Okay.  Newbie question here.  If I'm going to a trustee sale to purchase a property is commonly allowed to do a walk through the house before the sale in order to bring a contractor and estimate costs in order to do the flip?   Just wondering.  I'm definitely going to go to some trustee sales before  actually purchasing, of course.  

You are not allowed on the property and considered to be trespassing.  With that being said I do preview every single property I am interested in purchasing at Trustee sale and do a quick exterior inspection.  You may be lucky and find one of the homes unlocked in order to view the inside but remember you are Trespassing. 

How would you go about figuring out rehab costs then?  Just assume the worst?

outside of the house will tell you a lot about inside. how is the roof ? when was it replaced ? how about windows ? new windows with new cappings installed couple of years ago or original 100yr old lead, string crap ? any cracks in the bricks, how about tuckpointing ? new siding or old siding ? chimney with new tuckpoitning or chimney that will fall apart any minute? how about stairs ..freshly painted or neglected for years. garage ? look at the electrical service (or lack thereof), fencing ? folks who tend to update outside update inside as well.
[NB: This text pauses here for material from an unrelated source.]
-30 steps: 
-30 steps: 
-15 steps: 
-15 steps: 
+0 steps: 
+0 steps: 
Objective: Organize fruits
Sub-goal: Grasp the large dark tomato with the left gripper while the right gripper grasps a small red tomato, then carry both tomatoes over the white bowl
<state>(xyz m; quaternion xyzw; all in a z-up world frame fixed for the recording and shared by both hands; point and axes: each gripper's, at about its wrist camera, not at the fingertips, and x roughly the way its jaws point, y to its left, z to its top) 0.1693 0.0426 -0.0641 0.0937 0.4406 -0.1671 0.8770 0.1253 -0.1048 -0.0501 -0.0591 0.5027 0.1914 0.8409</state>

I wish I had the luxury to invite 14 contractors get 4 bids etc.  every house I purchased for rehab I have never seen the inside of it. learn how to do title search, get chatty chatty with plaintiffs attorneys assistants (they know the opening bids.... wink wink), make sure you know know tax situation, liens etc. ...and have plenty of exit strategies 

I am not very good at buying at buying trustee sales right now, but I have one advice for you: NEVER peep into, NEVER enter into an home, be it ABANDONED, FORECLOSED-ON, or a TRUSTEE sale.

If somebody 9-1-1, you can be charged with an INTENTION to STEAL. Again, NEVER enter a house and/or properties you intend to buy if you are NOT authorized to enter.

Good luck.  

Originally posted by @Rita Temple :

How would you go about figuring out rehab costs then?  Just assume the worst?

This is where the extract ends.